§ **WHAT IS BEING ASKED**:
Search the entries below for the string "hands" and copy the lines that hold it.

§ **DATASET EXCERPTS**:
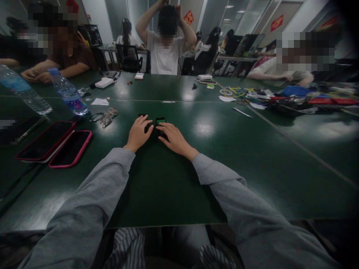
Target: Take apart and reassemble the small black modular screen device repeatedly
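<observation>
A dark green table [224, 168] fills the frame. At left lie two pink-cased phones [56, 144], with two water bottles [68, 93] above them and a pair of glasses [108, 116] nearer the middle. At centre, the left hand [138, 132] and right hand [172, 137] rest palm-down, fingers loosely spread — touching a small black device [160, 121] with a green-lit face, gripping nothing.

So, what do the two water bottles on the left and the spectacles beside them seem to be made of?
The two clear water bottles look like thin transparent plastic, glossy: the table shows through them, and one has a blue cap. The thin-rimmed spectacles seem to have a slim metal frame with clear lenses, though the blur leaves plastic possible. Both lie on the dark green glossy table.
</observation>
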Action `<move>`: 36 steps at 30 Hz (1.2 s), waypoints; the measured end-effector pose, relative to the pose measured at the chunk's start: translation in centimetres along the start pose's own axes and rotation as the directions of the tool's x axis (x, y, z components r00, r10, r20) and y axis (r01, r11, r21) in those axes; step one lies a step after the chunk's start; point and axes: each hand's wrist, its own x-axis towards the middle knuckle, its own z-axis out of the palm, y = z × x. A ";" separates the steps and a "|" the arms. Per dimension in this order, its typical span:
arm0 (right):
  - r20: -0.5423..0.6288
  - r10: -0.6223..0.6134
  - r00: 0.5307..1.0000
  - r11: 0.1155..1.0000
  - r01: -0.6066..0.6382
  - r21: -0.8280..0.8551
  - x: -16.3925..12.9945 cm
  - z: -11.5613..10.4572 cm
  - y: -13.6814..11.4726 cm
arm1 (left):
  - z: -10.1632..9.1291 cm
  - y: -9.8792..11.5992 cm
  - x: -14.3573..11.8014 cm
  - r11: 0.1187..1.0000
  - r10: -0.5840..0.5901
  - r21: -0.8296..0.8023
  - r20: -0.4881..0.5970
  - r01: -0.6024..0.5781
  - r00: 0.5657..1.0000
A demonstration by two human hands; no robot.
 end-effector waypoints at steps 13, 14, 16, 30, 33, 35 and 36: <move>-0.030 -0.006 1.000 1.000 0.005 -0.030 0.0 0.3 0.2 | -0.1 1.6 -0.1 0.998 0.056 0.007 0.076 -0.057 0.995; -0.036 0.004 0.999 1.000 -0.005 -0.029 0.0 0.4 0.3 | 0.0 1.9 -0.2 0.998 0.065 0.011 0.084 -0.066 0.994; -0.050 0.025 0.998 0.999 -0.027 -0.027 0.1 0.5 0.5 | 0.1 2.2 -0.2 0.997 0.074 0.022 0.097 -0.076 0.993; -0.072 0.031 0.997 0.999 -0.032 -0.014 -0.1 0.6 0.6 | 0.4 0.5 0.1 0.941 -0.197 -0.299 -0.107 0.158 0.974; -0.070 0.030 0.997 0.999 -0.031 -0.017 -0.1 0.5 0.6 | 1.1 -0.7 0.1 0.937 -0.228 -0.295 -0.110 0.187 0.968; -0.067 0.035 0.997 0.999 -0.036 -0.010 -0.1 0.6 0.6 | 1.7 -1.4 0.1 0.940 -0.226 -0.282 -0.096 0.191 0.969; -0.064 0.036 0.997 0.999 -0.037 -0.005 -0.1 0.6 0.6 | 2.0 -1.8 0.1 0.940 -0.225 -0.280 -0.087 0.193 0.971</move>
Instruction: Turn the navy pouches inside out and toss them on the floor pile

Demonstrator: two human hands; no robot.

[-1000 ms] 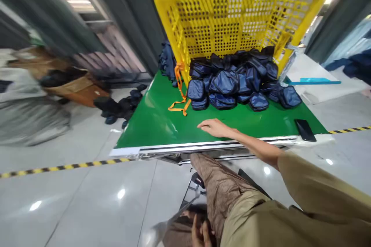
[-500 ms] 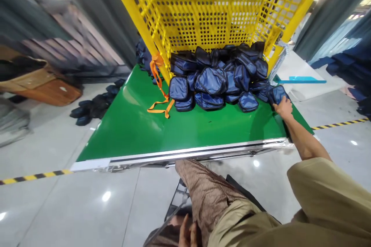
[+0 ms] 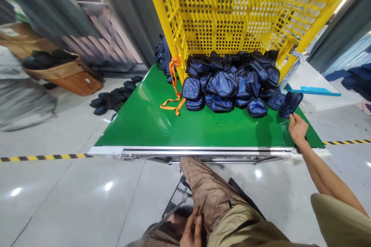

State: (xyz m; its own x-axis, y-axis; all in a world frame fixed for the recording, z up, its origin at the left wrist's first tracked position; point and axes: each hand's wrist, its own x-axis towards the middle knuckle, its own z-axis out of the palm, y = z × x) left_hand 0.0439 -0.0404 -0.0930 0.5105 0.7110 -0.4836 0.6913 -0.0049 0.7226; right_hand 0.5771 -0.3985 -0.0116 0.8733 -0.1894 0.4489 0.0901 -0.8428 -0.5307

§ **EXERCISE ANSWER**:
A demonstration by two human hands; no robot.
Demonstrator: two human hands; no robot.

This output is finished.